Arte: “Milpa. Ritual imprescindible”

CIUDAD DE MÉXICO (Proceso).- Emplazada en el entorno del Jardín Botánico de la Universidad Nacional Autónoma de México (UNAM), entre la sorprendente belleza y el indignante deterioro de la Reserva Ecológica del Pedregal de San Ángel en la Universidad Nacional Autónoma de México (REPSA), la exposición Milpa.

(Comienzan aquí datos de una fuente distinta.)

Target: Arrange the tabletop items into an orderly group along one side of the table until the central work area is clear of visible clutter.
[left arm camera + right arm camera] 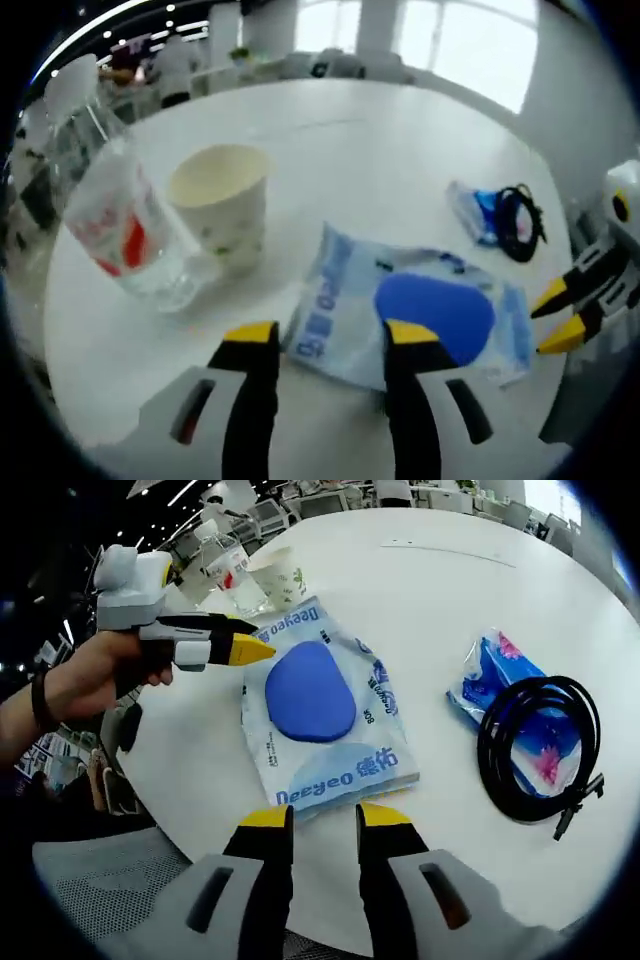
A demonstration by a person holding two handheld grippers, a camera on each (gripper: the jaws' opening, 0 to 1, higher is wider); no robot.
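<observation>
Left gripper view: the left gripper has its two yellow-tipped jaws apart, straddling the near edge of a flat pale-blue wipes packet on the round white table. Past the left jaw a clear plastic bottle leans beside a paper cup. Beyond the right jaw lie a small blue tissue pack and a coiled black cable.

Right gripper view: the right gripper hovers with jaws slightly apart, empty, just short of the packet's near edge. Right of the jaws, the cable rests on the tissue pack. To the left, a hand holds the other gripper over the packet's far corner.
</observation>
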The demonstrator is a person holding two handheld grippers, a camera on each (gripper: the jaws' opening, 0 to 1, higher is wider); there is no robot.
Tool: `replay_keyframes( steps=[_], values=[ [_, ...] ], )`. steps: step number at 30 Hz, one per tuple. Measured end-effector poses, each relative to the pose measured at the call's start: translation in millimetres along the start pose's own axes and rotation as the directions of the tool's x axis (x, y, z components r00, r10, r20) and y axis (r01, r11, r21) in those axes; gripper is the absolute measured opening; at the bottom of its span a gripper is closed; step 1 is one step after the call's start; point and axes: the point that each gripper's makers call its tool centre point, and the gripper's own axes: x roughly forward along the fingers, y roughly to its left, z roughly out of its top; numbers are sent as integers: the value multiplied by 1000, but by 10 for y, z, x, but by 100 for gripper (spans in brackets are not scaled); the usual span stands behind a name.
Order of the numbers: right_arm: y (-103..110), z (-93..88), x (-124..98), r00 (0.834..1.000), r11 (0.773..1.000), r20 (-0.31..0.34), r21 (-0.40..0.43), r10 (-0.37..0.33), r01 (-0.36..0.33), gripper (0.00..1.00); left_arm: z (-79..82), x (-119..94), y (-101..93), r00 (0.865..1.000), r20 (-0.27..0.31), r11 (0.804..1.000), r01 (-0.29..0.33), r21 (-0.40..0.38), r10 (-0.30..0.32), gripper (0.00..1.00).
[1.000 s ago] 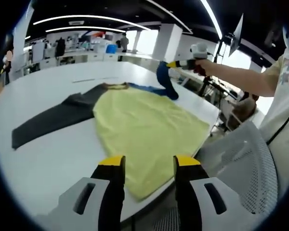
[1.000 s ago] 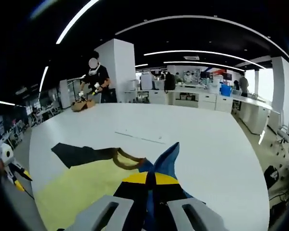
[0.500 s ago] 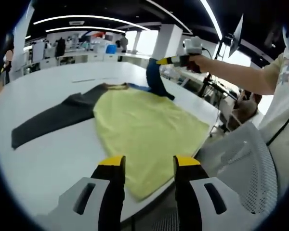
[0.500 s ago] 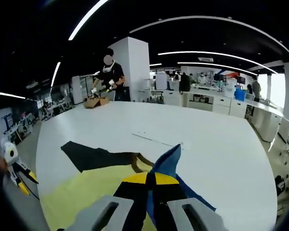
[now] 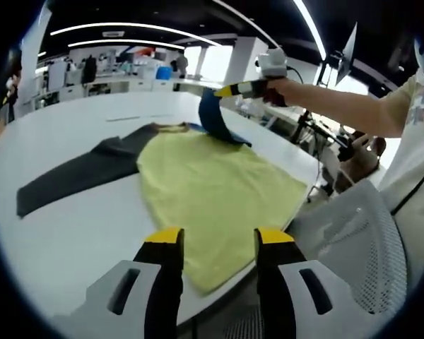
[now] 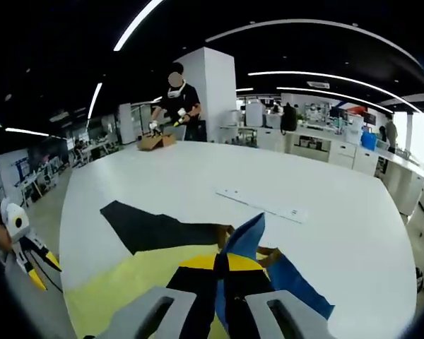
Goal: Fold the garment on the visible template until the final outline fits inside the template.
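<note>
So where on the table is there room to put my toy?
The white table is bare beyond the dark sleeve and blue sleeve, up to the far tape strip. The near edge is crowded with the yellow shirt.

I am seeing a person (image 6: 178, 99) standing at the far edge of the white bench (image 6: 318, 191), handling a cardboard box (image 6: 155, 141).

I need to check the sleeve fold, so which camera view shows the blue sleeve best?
The left gripper view: the blue sleeve is seen whole, lifted off the yellow garment by the right gripper. The right gripper view shows it close up, pinched between that gripper's jaws, partly hidden.
</note>
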Motion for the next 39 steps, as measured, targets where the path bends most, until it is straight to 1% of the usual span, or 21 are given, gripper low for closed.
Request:
replay_keyframes(
  steps=[10, 20, 26, 31, 39],
  values=[
    [216, 33, 239, 998, 998, -19, -19, 54, -54, 0, 3, 4, -16, 1000, 6, 1000, 0, -2, 0, 36],
    [391, 38, 430, 996, 996, -34, -19, 83, -84, 0, 1, -3, -12, 1000, 11, 1000, -3, -6, 3, 36],
    [489, -26, 538, 994, 995, -52, -11, 94, -95, 0, 1, 3, -17, 1000, 13, 1000, 0, -6, 0, 36],
    [580, -33, 614, 993, 994, -54, 0, 108, -109, 0, 4, -5, -2, 1000, 18, 1000, -2, -17, 2, 36],
    [768, -97, 779, 987, 991, -89, -25, 131, -133, 0, 6, -13, 10, 1000, 22, 1000, -2, -22, 3, 36]
  ],
)
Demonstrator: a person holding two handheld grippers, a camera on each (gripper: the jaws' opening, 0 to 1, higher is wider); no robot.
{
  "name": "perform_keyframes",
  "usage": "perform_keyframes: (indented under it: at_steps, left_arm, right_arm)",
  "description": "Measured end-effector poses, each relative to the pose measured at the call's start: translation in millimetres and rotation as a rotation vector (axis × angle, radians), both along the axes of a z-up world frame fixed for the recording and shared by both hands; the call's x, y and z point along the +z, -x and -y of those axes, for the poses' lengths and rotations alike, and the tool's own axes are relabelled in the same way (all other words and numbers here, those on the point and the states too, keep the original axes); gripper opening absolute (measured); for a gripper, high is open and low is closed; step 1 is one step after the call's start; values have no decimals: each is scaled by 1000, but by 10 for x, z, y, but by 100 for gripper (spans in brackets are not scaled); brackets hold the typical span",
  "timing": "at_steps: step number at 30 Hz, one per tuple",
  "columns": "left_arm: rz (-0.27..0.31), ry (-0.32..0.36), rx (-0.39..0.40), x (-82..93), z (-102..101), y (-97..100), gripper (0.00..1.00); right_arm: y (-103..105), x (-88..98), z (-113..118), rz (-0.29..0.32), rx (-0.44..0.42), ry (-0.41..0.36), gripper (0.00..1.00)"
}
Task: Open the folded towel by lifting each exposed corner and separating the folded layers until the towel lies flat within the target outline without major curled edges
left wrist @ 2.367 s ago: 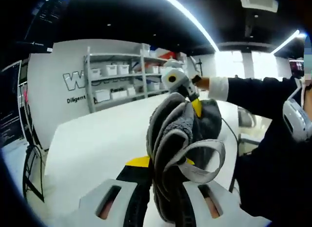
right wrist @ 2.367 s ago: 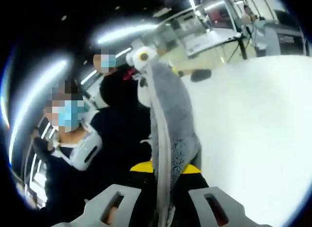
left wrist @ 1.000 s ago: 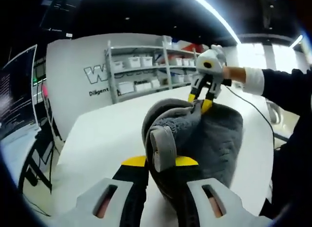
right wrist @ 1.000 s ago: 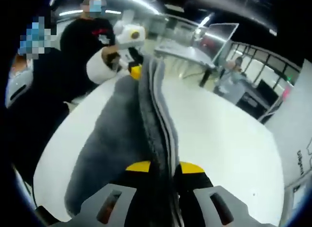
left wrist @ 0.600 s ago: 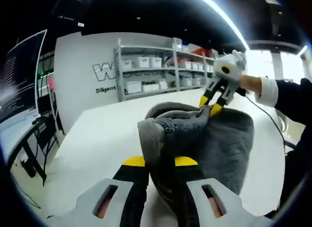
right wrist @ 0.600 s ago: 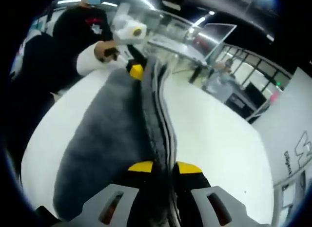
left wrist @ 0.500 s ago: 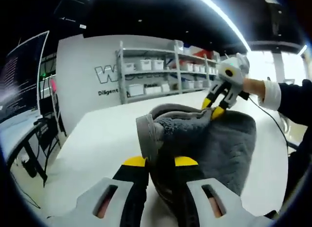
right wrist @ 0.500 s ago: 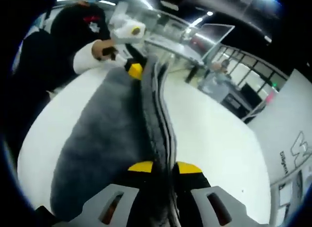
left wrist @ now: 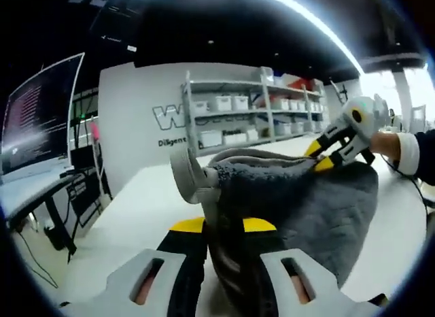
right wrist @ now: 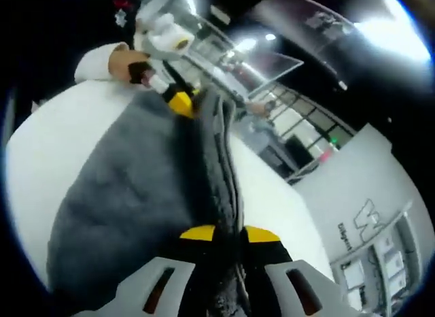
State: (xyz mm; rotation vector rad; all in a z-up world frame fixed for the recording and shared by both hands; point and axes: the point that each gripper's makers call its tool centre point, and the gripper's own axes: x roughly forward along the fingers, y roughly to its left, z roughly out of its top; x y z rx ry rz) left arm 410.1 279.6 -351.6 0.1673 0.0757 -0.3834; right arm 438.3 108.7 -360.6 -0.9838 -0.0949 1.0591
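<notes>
Grey towel (left wrist: 299,201) stretched between both tools above the white desk (left wrist: 143,208), still folded in several layers along its upper edge. Left tool (left wrist: 223,230) clamped tight on one bunched corner, a hemmed flap curling up just past the yellow tips. Right tool (left wrist: 325,156) pinched on the far corner, seen across the cloth in the left gripper view; in the right gripper view, right tool (right wrist: 225,237) closed on the stacked layers, towel (right wrist: 129,194) sagging down toward the desk (right wrist: 34,154), left tool (right wrist: 178,103) gripping the opposite end.

No target outline visible from here, so placement to be judged once lower.

For a clean spread: keep both grips firm, draw the tools apart until the top edge runs taut, then lower evenly so the hanging part meets the desk first. Probably wise to lay the cloth away from the body in one sweep, avoiding slack that could fold under. Likely risk: thick bunch in the left grip hiding a trapped layer, leaving a curled corner after release.
</notes>
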Motion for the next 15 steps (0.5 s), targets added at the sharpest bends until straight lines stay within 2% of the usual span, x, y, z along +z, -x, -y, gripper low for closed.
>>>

Ritual imprescindible, es un afectivo y crítico proyecto artístico organizado por científicos.

Concebida originalmente en torno a la tradición cultural, ventaja agroecológica y amenaza agroindustrial de “hacer milpa”, la muestra se convirtió, gracias a la libertad comunitaria del quehacer curatorial, en un plural manifiesto sobre nuestro pasado y presente ecológico.

Seleccionados primero por invitación y después por una dinámica de auto-organización que corrió a cargo de los propios artistas, el proyecto integra autorías de posicionamientos extremos que transitan entre la consagración –Francisco Toledo–; el sólido reconocimiento nacional e internacional –Gabriel Macotela, Damián Ortega, Abraham Cruzvillegas, Betsabée Romero–; la carrera media –Maribel Portela, Maria José de la Macorra, Javier del Cueto–; la trayectoria joven –Mariana Gullco, Mariana Magdaleno, Mauricio Limón–; y la emergencia con Israel Martínez y el Taller de Exposiciones Potenciales.

Organizado por la Unión de Científicos Comprometidos por la Sociedad A.C. (UCCS) a través de su programa Arte, Ciencia y Resistencia que coordina el matemático Juan Carlos Martínez García, el proyecto se divide en dos secciones: una muestra interdisciplinaria en galería y diversas intervenciones en el entorno natural de la REPSA.

Diseñada originalmente como un espacio de exhibición para el Jardín Botánico y utilizada en los últimos años como una lamentable bodega a pesar de su espectacularidad arquitectónica, la galería rescatada acertadamente por la UCCS alberga dos participaciones sobresalientes: Macotela con su espléndida maqueta del tren conocido como La Bestia que hace referencia a los descarrilamientos que, en 2014, tuvo la máquina debido al sobrepeso y esparcimiento de la carga de maíz transgénico; y tres elegantes y contundentes interpretaciones sobre la significación humana y cultural del maíz de Damián Ortega: su conocida estructura noventera de tortillas ensambladas, su Elote clasificado de 2005 que identifica cada grano con un número, y una pequeña y poética Casa Elote de arcilla, cal y madera realizada en 2015.

Alejada y fuera del Jardín Botánico, la intervención de Abraham Cruzvillegas destaca por la claridad de su metáfora: sobre un muro que en algún momento de la historia de la UNAM señaló un límite erróneo de su territorio, el artista, en colaboración con el arquitecto Pablo Pérez Palacios, incrementó su altura utilizando parte del cascajo que no sólo produjeron los numerosos edificios construidos bajo la rectoría de José Narro, sino que fueron tirados en el territorio de la REPSA. Titulada Reconstrucción 2015, la pieza registra dos épocas universitarias, una construida con basalto y otra con basura.

Impulsada por la presidenta de la UCCS Elena Álvarez-Buylla, la exposición nos recuerda que, en la UNAM, todavía existen académicos que asumen una responsabilidad ética frente a la sociedad y el ambiente.